And we, as adult viewers, see both sides. We know that the Doctor is just this guy, doing the best he can, yet we also know him as a figure of myth and legend who brings us monsters and death, because that’s what he chases and that’s what we tune in for — but then he does his best to put it right, and usually succeeds.

It’s not that he’s innately special; he just operates on a different plane from what most people see as normal life. Specifically, he lives the life of the protagonist to a long-running TV fantasy adventure. In that, he sees things that most people don’t see, and does things that most people don’t do. And to be credulous and put ourselves in the weekly companion role, that allows him to introduce us to fear and wonder, and just maybe expand our perspectives, with the assurance that everything will be all right in the end. Roughly. Usually.

So basically the new series is just being postmodern, and aware of itself as a modern myth. And it toys with that. (See “Love & Monsters”, that Clive guy in “Rose”.) Granted, in execution it’s gotten a bit lazy of late… But going by the commentary, everyone still seems to be working on the same wavelength they were in 2005.

Jesus Guises

Of course, “Forest of the Dead” plays a lot with the notion of an all-powerful Doctor, from River Song’s tale of the man Tennant becomes to his apparently new ability to enter the TARDIS by snapping his fingers. As far as River Song is concerned, though, that’s her mythologizing him again. It’s just her own personal impression of the man. Assuming she’s referring to a particular event, and knowing how the Doctor does things, you can imagine the sort of circumstance in which a whole army would run from him. As much as she talks it up, the actual event was probably some bizarre and desperate slight of hand on the Doctor’s part. Yet it sounds impressive if you don’t know the details! As things do.

Everyone believes in the Wizard of Oz, but he’s just a schmuck behind a curtain.

The snap is a little different. I halfway expected that to be revealed as Donna opening the door for him, but no. Then again, you know. TARDIS. It likes him. If anything is truly special, it’s his box. With a little thought, given the Doctor’s bond with the TARDIS, the snapping really isn’t that remarkable. It’s a bit of a parlor trick, really. Consider that Rose flew the thing just by staring into its console and wishing.

Then there’s that ridiculous floaty denoument from last year, which a lot of people point to. That’s not a good example either. It really, really wasn’t executed well, but that’s supposed to be about the power of humanity and hope and faith (to contrast with the Master’s message of despair), with the Doctor as just a focal point of all of those emotions. It’s only in encouraging everyone to believe in him, in becoming a legend, that he gained his power — which is sort of the concept I’ve been talking about, except made clumsily explicit and practical.

Bibliocranium

The encyclopedic knowledge business is getting tiresome, however. “Silence in the Library” is probably the worst offender yet, on this front. As “Midnight” shows, often it’s dramatically better not to have a clue what you’re facing.

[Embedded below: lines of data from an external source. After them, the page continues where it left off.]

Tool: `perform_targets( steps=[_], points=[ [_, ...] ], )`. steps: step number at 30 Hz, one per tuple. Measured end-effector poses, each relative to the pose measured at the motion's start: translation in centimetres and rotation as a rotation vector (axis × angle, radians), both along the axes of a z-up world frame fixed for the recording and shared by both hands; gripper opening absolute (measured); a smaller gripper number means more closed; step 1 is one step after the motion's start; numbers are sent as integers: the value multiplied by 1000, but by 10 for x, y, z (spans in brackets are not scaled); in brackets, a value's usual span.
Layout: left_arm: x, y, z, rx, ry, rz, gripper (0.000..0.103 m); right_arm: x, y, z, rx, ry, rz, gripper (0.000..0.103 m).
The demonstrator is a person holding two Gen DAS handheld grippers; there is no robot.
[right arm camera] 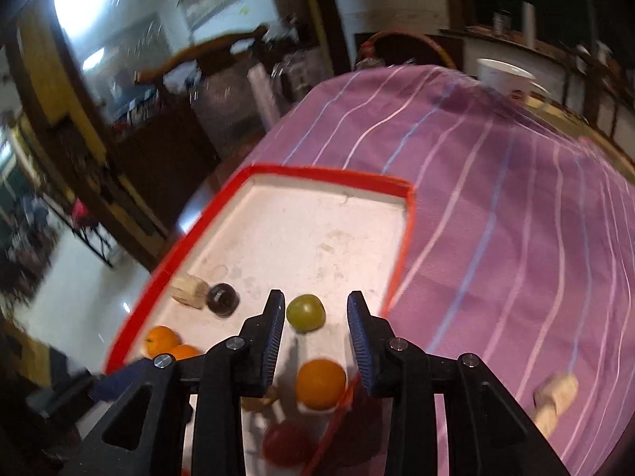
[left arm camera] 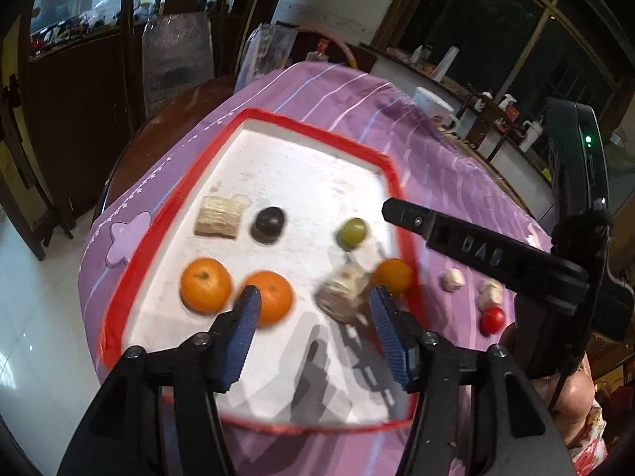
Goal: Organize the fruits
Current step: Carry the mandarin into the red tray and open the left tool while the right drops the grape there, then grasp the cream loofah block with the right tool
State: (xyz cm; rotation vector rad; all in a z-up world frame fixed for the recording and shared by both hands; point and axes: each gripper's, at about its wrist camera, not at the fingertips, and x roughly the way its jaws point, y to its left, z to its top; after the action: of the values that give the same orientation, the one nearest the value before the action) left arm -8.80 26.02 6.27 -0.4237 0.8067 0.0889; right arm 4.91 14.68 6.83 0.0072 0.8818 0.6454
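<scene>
1. Organizing the fruits calls for moving the loose pieces from the purple striped cloth on the counter [left arm camera: 325, 91] into the white tray with the red rim [left arm camera: 254, 113].
2. Contents of the tray, in the left wrist view: two round orange mandarins side by side at the near left [left arm camera: 205, 285] [left arm camera: 272, 296], a third orange mandarin at the right rim [left arm camera: 393, 275], a green round fruit [left arm camera: 351, 232], a dark round fruit [left arm camera: 268, 225], and two pale blocks, one blurred.
3. Pieces outside the tray: a small red tomato-like fruit [left arm camera: 492, 319] and two pale lumps [left arm camera: 453, 280] lie on the cloth, right of the tray's right rim.
4. Left hand-held gripper [left arm camera: 313, 297]: jaws stand moderately apart and empty. It hangs over the tray's near half, well left of the red fruit.
5. Right hand-held gripper [right arm camera: 316, 305]: jaws stand narrowly apart with nothing pressed between the pads; the green fruit and the third mandarin show through the gap, lower down.
6. Governing relation: the red fruit lies on the right hand-held gripper's side, close below its body, so the right hand appears nearer.
7. Round fruit has no long axis; any jaw angle suits.
</scene>
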Motion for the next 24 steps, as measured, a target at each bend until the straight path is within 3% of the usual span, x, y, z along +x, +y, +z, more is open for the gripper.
perform_targets(
  steps=[8,15,17,21,24],
  points=[
    [-26,-61,21,26,-84,-116,61,-47,-78,4,98,41,-149,36],
    [-34,-84,24,68,-100,-170,65,-73,-147,-12,165,96,-305,36],
    [-35,-78,25,92,-102,-140,65,-73,-161,-16,169,104,-348,36],
    [-36,-47,24,135,-84,10,65,-75,-180,-19,190,109,-394,37],
    [-37,-30,21,108,-65,63,65,-76,-183,-23,194,121,-390,37]
  ],
)
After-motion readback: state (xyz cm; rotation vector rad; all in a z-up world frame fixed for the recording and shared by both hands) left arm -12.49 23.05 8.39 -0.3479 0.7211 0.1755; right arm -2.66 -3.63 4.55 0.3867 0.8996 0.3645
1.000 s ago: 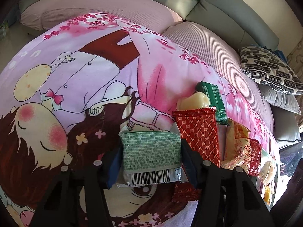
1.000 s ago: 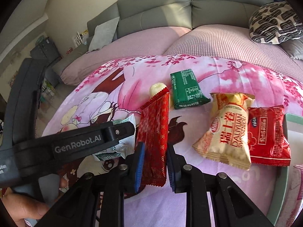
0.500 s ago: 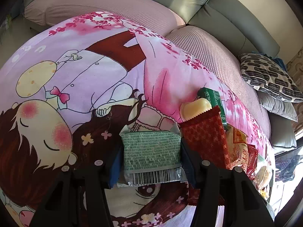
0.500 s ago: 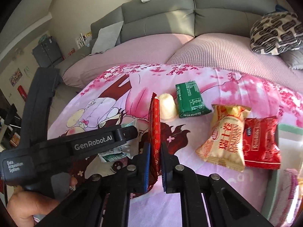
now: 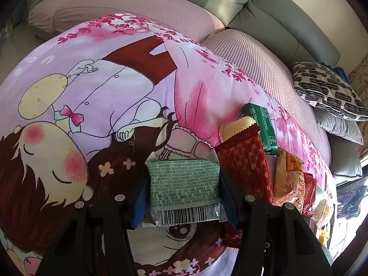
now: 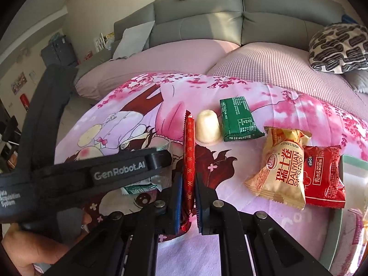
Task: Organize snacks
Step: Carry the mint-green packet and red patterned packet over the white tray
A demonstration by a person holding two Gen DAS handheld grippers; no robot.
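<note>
My left gripper [image 5: 184, 184] is shut on a pale green snack packet [image 5: 182, 184] with a barcode, just above the cartoon-printed pink cloth [image 5: 92, 92]. My right gripper [image 6: 189, 184] is shut on a long red patterned packet [image 6: 189, 151], held on edge and lifted; it also shows in the left wrist view [image 5: 246, 163]. On the cloth lie a cream jelly cup [image 6: 207, 126], a dark green packet [image 6: 239, 119], a yellow Swiss roll packet [image 6: 280, 172] and a red packet [image 6: 324, 177].
A pale green tray [image 6: 349, 161] holding more snacks sits at the right edge. A grey sofa [image 6: 230, 23] with pink covers and a patterned cushion [image 6: 340, 48] runs behind. The left gripper's body [image 6: 92, 174] crosses the right wrist view.
My right gripper closed on the red packet, turned it from flat to on edge and lifted it. The left gripper kept its hold on the green packet and barely moved.
</note>
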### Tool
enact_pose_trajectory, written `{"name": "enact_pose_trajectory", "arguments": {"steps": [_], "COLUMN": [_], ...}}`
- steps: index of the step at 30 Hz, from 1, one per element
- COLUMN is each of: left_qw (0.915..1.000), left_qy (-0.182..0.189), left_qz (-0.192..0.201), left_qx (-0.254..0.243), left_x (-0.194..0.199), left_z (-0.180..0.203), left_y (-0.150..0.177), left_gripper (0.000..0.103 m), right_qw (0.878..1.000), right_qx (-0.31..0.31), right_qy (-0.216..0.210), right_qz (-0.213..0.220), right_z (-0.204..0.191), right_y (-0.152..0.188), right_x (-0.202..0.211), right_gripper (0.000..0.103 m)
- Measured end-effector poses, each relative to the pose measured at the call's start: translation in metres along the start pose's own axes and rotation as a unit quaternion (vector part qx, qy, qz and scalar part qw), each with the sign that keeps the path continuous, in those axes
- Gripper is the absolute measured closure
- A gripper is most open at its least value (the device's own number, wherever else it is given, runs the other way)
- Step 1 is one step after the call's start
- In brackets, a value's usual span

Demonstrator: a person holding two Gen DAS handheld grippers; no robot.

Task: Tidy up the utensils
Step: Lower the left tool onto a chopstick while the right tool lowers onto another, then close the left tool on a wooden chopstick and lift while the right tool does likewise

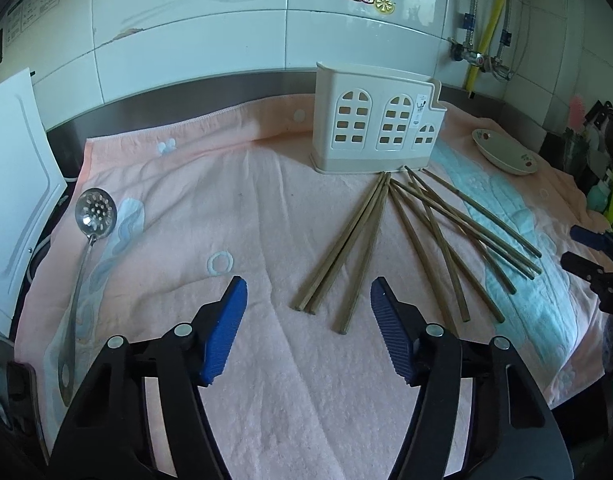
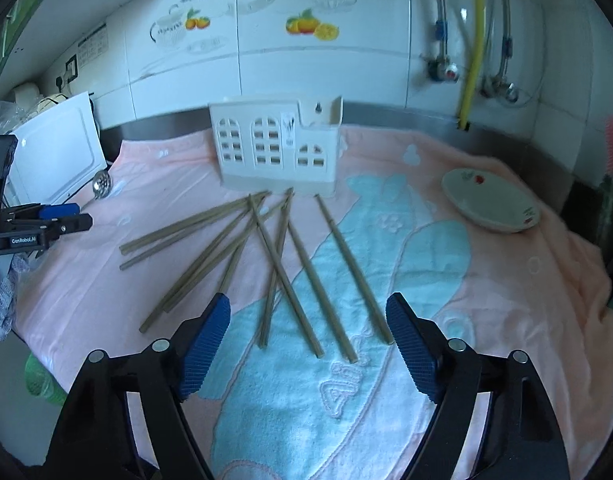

The problem, as I see it, in the Doctor already knowing what he’s facing most of the time is that it removes a sense of discovery and danger and wonder from the proceedings, and all the emotions and ideas those might conjure up, and skips right to the business of solving things — a process that the new series (rightly) considers so obligatory as to use all of these shortcuts (sonic, psychic paper) to speed it along.

It’s meaningless to hear someone name something fictional, then watch him fiddle together some random fictional nonsense to defeat it. What really gets the head and heart going is something like The Empty Child, where — although there are hints along the way, and the Doctor may have more or less figured it out by halfway through episode two — the threat largely remains undefined until the end of the story, leaving the protagonists to react the best they can to their immediate circumstances.

Which isn’t to say that every story need be a mystery; it’s just that having bottomless resources is boring, especially when all you’re conjuring up and babbling about is fictional fact. Show, don’t tell! If the Doctor has seen it all before and can defuse any situation by pulling random convenient facts out of his hat, that basically tells us that what is happening right now doesn’t actually matter; that the show is just a sequence of doors and keys, and the Doctor already has most of the keys on file. So why are we watching it?

Keys are for Doors; Heads are for Thinking

You can do a certain amount of this with a smirk and call it postmodern, but you have to be deliberate and do it well — as in “Rose” or “Aliens of London”. “Doomsday” treads a bit close, but gets away with it on the basis of sheer chutzpah. Lately, I think the handwaving has just become a smug excuse.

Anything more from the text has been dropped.